» **WHAT YOU HAVE TO DO**: Give the listing again exactly, skipping any pictures it holds.

★ ★ ★

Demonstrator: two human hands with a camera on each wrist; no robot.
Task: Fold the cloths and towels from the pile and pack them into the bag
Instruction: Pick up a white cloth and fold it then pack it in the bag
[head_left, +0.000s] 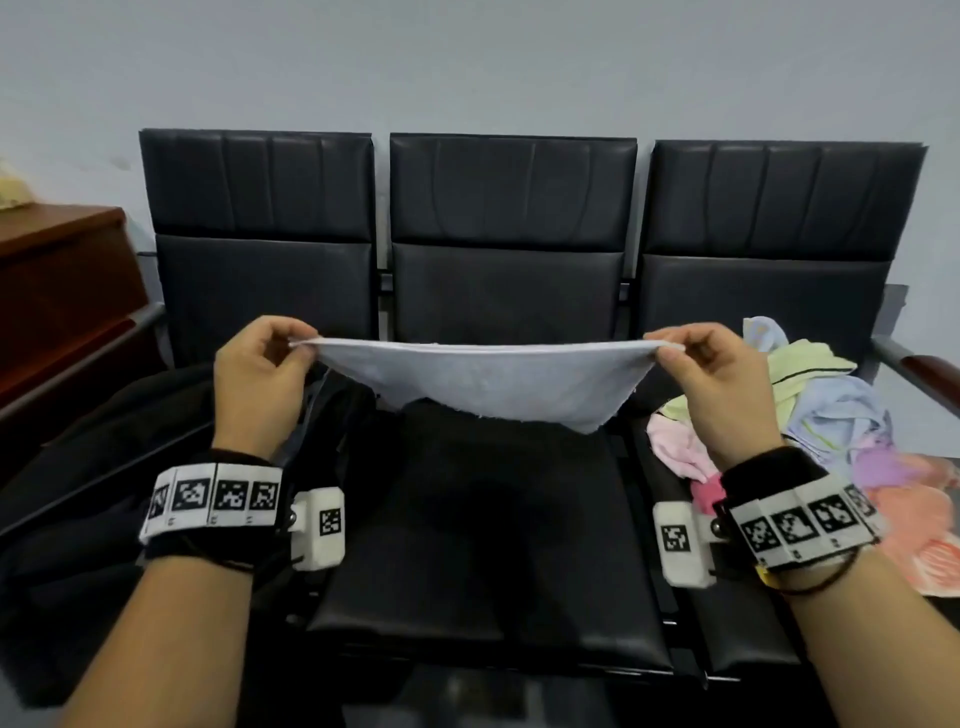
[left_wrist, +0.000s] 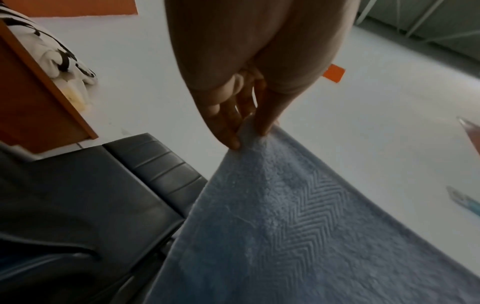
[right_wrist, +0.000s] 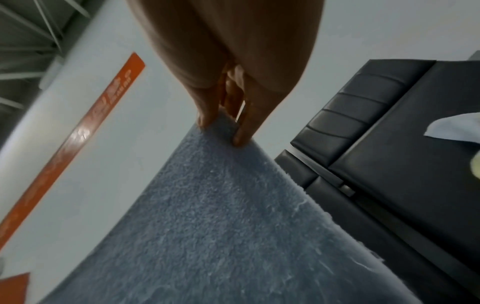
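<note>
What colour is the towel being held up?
Pale blue-grey towel with a woven zigzag band, clearest in the left wrist view.

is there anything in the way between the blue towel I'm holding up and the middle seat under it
Nothing visible. The blue towel hangs stretched between the left hand and right hand, each pinching a top corner, over the middle seat. The pile lies on the right seat, off to the side.

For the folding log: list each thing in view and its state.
grey-blue towel: held up, stretched above the middle seat
left hand: pinches one top corner
right hand: pinches the other top corner
pile of cloths: unfolded, heaped on the right seat
black bag: on the left seat
</note>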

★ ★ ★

» **REPLY**:
Demonstrator: two human hands with a camera on each wrist; no robot.
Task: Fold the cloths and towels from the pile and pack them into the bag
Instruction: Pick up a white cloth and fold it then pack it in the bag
[head_left, +0.000s] 
[left_wrist, +0.000s] 
[right_wrist, +0.000s] 
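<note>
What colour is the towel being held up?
Pale blue-grey towel with a woven zigzag band, clearest in the left wrist view.

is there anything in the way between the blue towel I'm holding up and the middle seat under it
Nothing visible. The blue towel hangs stretched between the left hand and right hand, each pinching a top corner, over the middle seat. The pile lies on the right seat, off to the side.

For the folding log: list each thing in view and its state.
grey-blue towel: held up, stretched above the middle seat
left hand: pinches one top corner
right hand: pinches the other top corner
pile of cloths: unfolded, heaped on the right seat
black bag: on the left seat
</note>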

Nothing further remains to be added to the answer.